WHAT TO DO - All of the records must come back exactly as they were given.

[Records from a data collection]
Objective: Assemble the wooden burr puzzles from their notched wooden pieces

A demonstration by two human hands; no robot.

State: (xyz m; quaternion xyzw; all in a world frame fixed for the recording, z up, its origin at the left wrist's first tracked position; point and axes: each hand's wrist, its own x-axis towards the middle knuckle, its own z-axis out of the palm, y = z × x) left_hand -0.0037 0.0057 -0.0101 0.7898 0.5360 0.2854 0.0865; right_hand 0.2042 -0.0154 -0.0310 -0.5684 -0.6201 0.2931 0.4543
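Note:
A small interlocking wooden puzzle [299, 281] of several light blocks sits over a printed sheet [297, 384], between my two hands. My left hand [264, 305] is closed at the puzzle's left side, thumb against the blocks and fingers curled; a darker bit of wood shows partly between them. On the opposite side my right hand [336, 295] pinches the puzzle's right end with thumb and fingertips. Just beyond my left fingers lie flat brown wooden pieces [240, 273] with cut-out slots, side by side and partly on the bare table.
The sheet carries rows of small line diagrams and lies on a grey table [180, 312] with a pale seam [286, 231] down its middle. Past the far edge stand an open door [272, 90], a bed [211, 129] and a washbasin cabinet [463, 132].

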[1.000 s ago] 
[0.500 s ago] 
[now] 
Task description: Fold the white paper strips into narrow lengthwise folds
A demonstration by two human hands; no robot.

TASK SOLUTION -
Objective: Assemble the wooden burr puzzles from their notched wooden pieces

A demonstration by two human hands; no robot.

State: (xyz m; quaternion xyzw; all in a world frame fixed for the recording, z up, its origin at the left wrist's first tracked position; point and axes: each hand's wrist, its own x-axis towards the middle knuckle, its own z-axis out of the palm, y = z × x) left_hand -0.0037 0.0057 -0.0101 0.7898 0.5360 0.2854 0.0865; right_hand 0.2042 -0.0154 -0.0310 -0.5684 -0.6201 0.2931 0.4543
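Note:
A small interlocking wooden puzzle [299, 281] of several light blocks sits over a printed sheet [297, 384], between my two hands. My left hand [264, 305] is closed at the puzzle's left side, thumb against the blocks and fingers curled; a darker bit of wood shows partly between them. On the opposite side my right hand [336, 295] pinches the puzzle's right end with thumb and fingertips. Just beyond my left fingers lie flat brown wooden pieces [240, 273] with cut-out slots, side by side and partly on the bare table.
The sheet carries rows of small line diagrams and lies on a grey table [180, 312] with a pale seam [286, 231] down its middle. Past the far edge stand an open door [272, 90], a bed [211, 129] and a washbasin cabinet [463, 132].
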
[1.000 s ago] 
[0.500 s ago] 
[now] 
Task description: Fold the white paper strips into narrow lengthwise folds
A demonstration by two human hands; no robot.

Here the answer is complete.